(GIVEN INFORMATION)

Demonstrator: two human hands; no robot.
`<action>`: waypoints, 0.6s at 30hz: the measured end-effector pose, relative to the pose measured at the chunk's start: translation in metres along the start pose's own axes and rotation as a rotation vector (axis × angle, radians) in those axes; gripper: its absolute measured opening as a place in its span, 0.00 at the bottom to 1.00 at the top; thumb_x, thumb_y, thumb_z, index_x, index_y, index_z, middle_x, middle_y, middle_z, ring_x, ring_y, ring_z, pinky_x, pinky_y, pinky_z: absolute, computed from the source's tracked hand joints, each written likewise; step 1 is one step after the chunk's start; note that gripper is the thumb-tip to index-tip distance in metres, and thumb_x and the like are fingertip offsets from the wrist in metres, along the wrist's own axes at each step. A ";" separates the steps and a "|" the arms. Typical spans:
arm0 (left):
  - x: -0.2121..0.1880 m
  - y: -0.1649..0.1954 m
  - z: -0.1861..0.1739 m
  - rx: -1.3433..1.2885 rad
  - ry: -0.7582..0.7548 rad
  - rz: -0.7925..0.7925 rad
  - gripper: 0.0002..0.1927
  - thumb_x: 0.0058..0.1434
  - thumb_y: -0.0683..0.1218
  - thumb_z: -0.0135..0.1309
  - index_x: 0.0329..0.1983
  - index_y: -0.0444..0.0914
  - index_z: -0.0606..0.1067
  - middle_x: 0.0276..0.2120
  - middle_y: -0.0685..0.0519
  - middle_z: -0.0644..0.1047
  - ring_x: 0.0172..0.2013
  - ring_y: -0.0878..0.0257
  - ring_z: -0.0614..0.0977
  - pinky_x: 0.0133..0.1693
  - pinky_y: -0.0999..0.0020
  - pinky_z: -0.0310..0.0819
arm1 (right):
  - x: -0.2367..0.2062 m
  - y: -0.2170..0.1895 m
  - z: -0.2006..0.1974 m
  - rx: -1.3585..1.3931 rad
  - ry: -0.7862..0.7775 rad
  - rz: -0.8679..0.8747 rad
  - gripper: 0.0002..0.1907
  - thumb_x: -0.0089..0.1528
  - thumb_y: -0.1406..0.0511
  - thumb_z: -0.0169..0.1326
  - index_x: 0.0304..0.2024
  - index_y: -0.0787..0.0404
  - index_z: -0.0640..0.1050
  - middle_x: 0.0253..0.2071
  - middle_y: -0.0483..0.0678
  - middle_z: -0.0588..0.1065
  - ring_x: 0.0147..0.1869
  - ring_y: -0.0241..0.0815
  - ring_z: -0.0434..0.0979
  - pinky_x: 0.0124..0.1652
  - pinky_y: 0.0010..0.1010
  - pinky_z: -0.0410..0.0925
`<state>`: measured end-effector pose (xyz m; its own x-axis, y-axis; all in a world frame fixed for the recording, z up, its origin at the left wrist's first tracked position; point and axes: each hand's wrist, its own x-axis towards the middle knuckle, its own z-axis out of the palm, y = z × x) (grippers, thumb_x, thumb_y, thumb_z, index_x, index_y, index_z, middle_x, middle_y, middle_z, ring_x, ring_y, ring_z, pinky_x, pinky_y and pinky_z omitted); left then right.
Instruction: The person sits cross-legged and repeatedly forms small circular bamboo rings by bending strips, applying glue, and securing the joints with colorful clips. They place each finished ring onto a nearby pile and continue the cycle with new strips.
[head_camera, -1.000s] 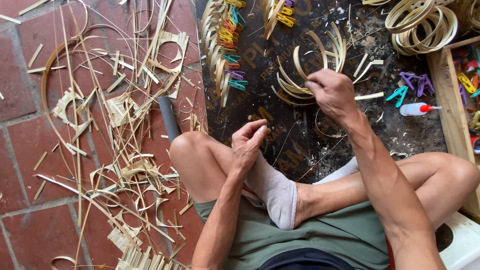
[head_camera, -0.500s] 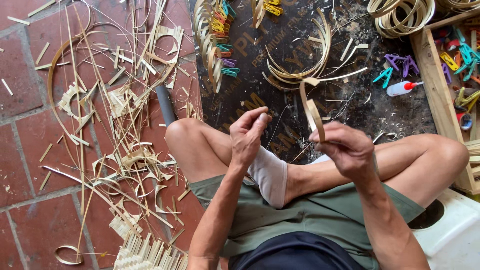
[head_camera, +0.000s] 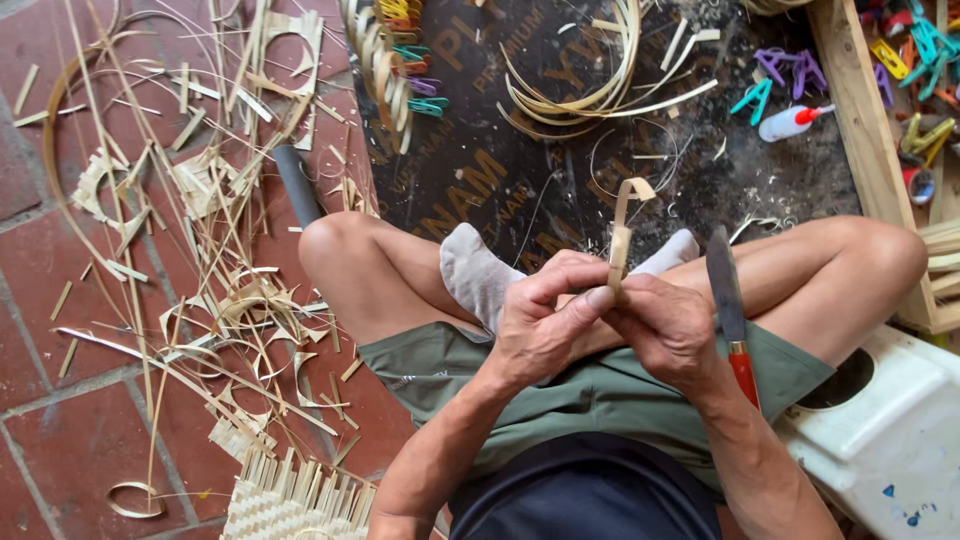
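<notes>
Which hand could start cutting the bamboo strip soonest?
Probably the right hand. The knife with the red handle is already in it, blade pointing up beside the bamboo strip. The left hand has no tool; its fingers pinch the strip and hold it upright.

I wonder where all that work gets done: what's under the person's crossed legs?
A dark printed mat strewn with bamboo strips and shavings, beside red tiles. What lies directly beneath the legs is hidden.
</notes>
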<state>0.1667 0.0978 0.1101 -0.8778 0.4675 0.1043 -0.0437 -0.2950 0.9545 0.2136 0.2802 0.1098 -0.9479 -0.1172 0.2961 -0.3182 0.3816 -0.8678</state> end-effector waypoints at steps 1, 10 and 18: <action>0.002 -0.002 0.002 0.021 -0.012 0.030 0.08 0.73 0.40 0.55 0.52 0.33 0.79 0.46 0.51 0.79 0.46 0.64 0.78 0.55 0.68 0.73 | -0.001 0.002 -0.001 -0.031 0.001 -0.051 0.12 0.59 0.75 0.61 0.46 0.68 0.79 0.43 0.54 0.79 0.45 0.47 0.83 0.43 0.32 0.74; 0.012 0.003 -0.016 0.298 -0.026 0.077 0.04 0.74 0.42 0.52 0.48 0.39 0.76 0.40 0.58 0.82 0.42 0.65 0.77 0.52 0.68 0.68 | -0.033 0.064 -0.048 -1.037 0.027 0.559 0.23 0.59 0.61 0.66 0.51 0.70 0.79 0.40 0.62 0.77 0.45 0.62 0.77 0.42 0.48 0.70; 0.008 -0.014 -0.020 0.310 -0.050 0.023 0.04 0.74 0.41 0.52 0.48 0.38 0.75 0.35 0.57 0.81 0.39 0.64 0.75 0.52 0.66 0.65 | -0.066 0.098 -0.047 -0.283 0.201 0.625 0.12 0.72 0.64 0.57 0.51 0.67 0.74 0.33 0.55 0.77 0.35 0.45 0.76 0.38 0.33 0.70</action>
<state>0.1513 0.0891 0.0918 -0.8518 0.5066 0.1332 0.1305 -0.0410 0.9906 0.2455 0.3682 0.0238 -0.9227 0.3622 -0.1317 0.3251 0.5482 -0.7706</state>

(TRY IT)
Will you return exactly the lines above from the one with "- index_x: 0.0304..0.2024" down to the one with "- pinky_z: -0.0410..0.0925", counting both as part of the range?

(PROBLEM SOLUTION)
  - index_x: 0.0304..0.2024
  - index_y: -0.0787..0.0404
  - index_z: -0.0640..0.1050
  - middle_x: 0.0253..0.2071
  - middle_y: -0.0483..0.0678
  - middle_z: -0.0588..0.1065
  - ring_x: 0.0147..0.1869
  - ring_y: -0.0241..0.0815
  - ring_z: -0.0434..0.0979
  - pinky_x: 0.0124..0.1652
  - pinky_y: 0.0010..0.1010
  - pinky_z: -0.0410..0.0925

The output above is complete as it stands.